Anderswo, in den Konstellationen Pfeil und Adler, scheint sich hingegen ein Riss im matten Band aufzutun; hier sinkt die Zahl sichtbarer Lichtpunkte deutlich. Tatsächlich blockiert dort aber nur dunkler Staub den Blick auf das fernere Sterngewimmel. Astronomen nennen einen Teil dieser Dunkelwolke den Nördlichen Kohlensack (Foto unten, weit außerhalb Wiens geschossen).
In meinem Buch Helden des Himmels erfahren sie, wie Wilhelm Herschel die Milchstraße auszuloten suchte; wie sie Harlow Shapley gewaltig aufblähte und als einziges derartiges Gebilde im ganzen Universum betrachtete - und wie Edwin Hubble unsere Galaxis schließlich zu einer in einem ganzen Meer von Galaxien degradierte.
Die Milchstraße selbst beobachten
Wenn Sie die Milchstraße entlang "spaziergehen" möchten, müssen Sie der Großstadt entfliehen - jedes Jahr kommt ein Stück Wegs hinzu. Ursache ist die Lichtverschmutzung, die man wohl besser Lichtverpestung oder Lichtbesudelung nennen sollte.
Sie entsteht durch künstliches Licht, das - meist problematischer Lampenformen wegen - nicht zu Boden fällt, sondern direkt in den Himmel enteilt. Das ist nicht nur schlecht für die Tierwelt, sondern eine Energieverschwendung ungeahnten Ausmaßes. Es gibt tatsächlich Lampen, die mehr Licht nach oben als nach unten abstrahlen; manche tun dies auch ganz absichtlich.

Die vergeudeten Strahlen werden dann von Schwebeteilchen in der Atmosphäre gestreut und verpassen dem Nachthimmel ein ekeliges Grau. Umfassende Informationen zu diesem Thema bietet das Buch Das Ende der Nacht von DDr. Thomas Posch und anderen Autoren.
In Wien braucht man das Band der Milchstraße kaum mehr zu suchen: Grund ist die grassierende Lichtverschmutzung.
Ein schweres Foul an der Umwelt
Mittlerweile bekommt ein Drittel der Menschheit die Milchstraße niemals zu Gesicht. Gleiches gilt für 60 Prozent der Europäer. Als Kind sah ich sie sogar im "Zentrum" von Wien-Floridsdorf noch. Heute mache ich am gleichen Standort nur noch eine Handvoll Sterne aus. Entsprechend sinkt auch die Grenzgröße im Teleskop von Jahr zu Jahr.
Obgleich in Wien zwei Volkssternwarten, ein Planetarium und ein Sternengarten subventioniert werden - es fehlen Verordnungen und Gesetze, die Privaten und Wirtschaftstreibenden verbieten, den Himmel mit Licht zu besudeln.

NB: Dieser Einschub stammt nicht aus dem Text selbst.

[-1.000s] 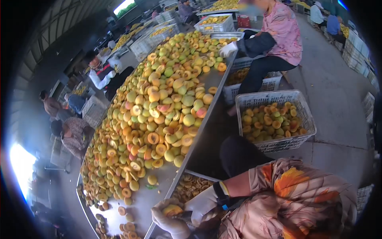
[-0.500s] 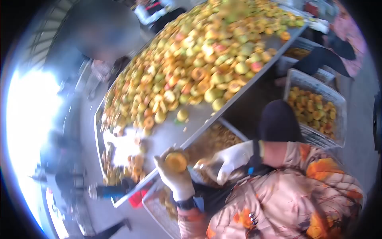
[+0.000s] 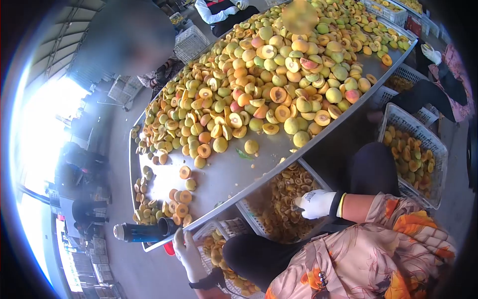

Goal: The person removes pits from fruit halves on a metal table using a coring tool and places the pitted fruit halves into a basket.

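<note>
My left hand (image 3: 189, 256), in a white glove, is at the table's near left corner, beside a crate of peach halves (image 3: 215, 249). Its fingers are stretched and apart, with nothing seen in them. Also gloved in white, my right hand (image 3: 317, 204) hangs over a crate of brown pits and scraps (image 3: 286, 192). Those fingers are curled together, and whatever they may hold is too small to make out. A large heap of whole and halved peaches (image 3: 239, 94) covers much of the metal table (image 3: 219, 179).
A blue cylinder with a dark cup-like end (image 3: 142, 232) juts over the table's left corner. To my right stands a white crate of peach halves (image 3: 413, 154). Co-workers sit around the table, one sleeve (image 3: 450, 74) showing at the right. My knee (image 3: 371, 167) is beside the table edge.
The peach half has left my left hand, which has moved down and left to the crate and opened. My right hand has shifted right and slightly up over the pits. The view has steadied.
</note>
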Demonstrator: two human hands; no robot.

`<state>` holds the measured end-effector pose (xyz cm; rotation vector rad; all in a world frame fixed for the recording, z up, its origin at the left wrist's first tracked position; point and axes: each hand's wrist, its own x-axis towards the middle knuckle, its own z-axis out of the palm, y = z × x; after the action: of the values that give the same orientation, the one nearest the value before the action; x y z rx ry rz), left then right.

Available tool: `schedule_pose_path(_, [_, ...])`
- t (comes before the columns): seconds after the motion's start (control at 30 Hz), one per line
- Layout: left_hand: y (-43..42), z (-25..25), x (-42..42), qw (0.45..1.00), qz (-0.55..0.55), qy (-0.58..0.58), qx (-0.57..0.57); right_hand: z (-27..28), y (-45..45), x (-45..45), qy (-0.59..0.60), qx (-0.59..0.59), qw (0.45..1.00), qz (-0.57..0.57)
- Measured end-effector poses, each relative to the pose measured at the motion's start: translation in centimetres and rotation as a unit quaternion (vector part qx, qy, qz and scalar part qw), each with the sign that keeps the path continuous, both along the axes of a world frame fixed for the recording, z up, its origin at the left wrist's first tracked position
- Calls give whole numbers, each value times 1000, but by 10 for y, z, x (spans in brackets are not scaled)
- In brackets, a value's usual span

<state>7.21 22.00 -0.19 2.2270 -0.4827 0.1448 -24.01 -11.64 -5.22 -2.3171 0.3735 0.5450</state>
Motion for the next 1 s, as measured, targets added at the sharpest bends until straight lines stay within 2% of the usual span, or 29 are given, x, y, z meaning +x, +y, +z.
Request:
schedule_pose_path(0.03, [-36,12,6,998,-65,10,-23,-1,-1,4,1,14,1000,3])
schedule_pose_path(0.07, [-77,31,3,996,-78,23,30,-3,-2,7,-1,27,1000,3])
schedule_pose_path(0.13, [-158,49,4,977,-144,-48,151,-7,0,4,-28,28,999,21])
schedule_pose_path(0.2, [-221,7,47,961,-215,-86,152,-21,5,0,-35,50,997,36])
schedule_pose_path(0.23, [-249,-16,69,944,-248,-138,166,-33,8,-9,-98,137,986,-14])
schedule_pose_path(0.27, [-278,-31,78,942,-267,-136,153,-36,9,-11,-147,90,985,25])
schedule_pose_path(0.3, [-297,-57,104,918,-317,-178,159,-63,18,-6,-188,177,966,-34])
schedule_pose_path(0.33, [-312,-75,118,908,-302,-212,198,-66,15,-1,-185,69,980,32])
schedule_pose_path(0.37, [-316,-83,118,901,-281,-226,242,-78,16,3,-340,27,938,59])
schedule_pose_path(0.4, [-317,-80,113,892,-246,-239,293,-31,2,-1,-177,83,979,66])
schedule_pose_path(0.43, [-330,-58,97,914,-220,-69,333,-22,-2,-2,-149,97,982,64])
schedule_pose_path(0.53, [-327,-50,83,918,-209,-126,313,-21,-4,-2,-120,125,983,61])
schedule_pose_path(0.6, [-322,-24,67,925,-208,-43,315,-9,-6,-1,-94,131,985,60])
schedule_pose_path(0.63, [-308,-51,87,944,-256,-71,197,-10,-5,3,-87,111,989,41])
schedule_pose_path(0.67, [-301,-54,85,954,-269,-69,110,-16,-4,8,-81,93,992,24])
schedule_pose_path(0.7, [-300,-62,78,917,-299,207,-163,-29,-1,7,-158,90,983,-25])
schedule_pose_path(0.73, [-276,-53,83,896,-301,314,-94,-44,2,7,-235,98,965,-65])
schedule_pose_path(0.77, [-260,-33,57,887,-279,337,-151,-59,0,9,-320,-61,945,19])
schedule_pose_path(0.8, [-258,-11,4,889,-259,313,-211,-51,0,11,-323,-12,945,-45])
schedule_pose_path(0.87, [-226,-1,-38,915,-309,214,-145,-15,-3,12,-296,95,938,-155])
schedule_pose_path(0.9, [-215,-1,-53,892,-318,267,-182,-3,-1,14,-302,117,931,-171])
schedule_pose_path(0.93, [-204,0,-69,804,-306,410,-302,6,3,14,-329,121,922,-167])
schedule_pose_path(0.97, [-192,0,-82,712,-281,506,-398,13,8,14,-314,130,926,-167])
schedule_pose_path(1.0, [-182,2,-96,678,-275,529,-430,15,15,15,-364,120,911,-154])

Das zeigt: Dieses Umweltproblem wird nicht ernst genommen, obwohl es z.B. auch Auswirkungen auf die Tierwelt hat - etwa auf Singvögel. Sogar Fußballstadien werden in Wien zeitweise nachts beleuchtet, um dem dortigen Rasen zu besserem Wachstum zu verhelfen.
Beobachtungsaufgaben
  • Können Sie die Milchstraße mit freiem Auge oder Fernglas ausmachen?
  • Welche Regionen sind am hellsten?
  • Erkennen Sie besondere Sternkonzentrationen im matten Band?
  • Gelingt es Ihnen, die Sternhaufen im Sternbild Schild zu erspähen?
  • Fallen Ihnen besagte Dunkelwolken auf?
Fototipps gefällig?
Unter dunklem Himmel lassen sich die hellsten Milchstraßenpartien bereits mit der DSLR und einem Normal- bis Weitwinkelobjektiv fotografieren.

Will man Himmelsobjekte innerhalb der Milchstraße festhalten, muss man zu den Verfahren der Deep Sky Fotografie greifen. Entweder man fotografiert damit direkt durchs Teleskop, oder man montiert die Kamera samt Teleobjektiv huckepack am Fernrohr und nützt so bloß die Fernrohrnachführung.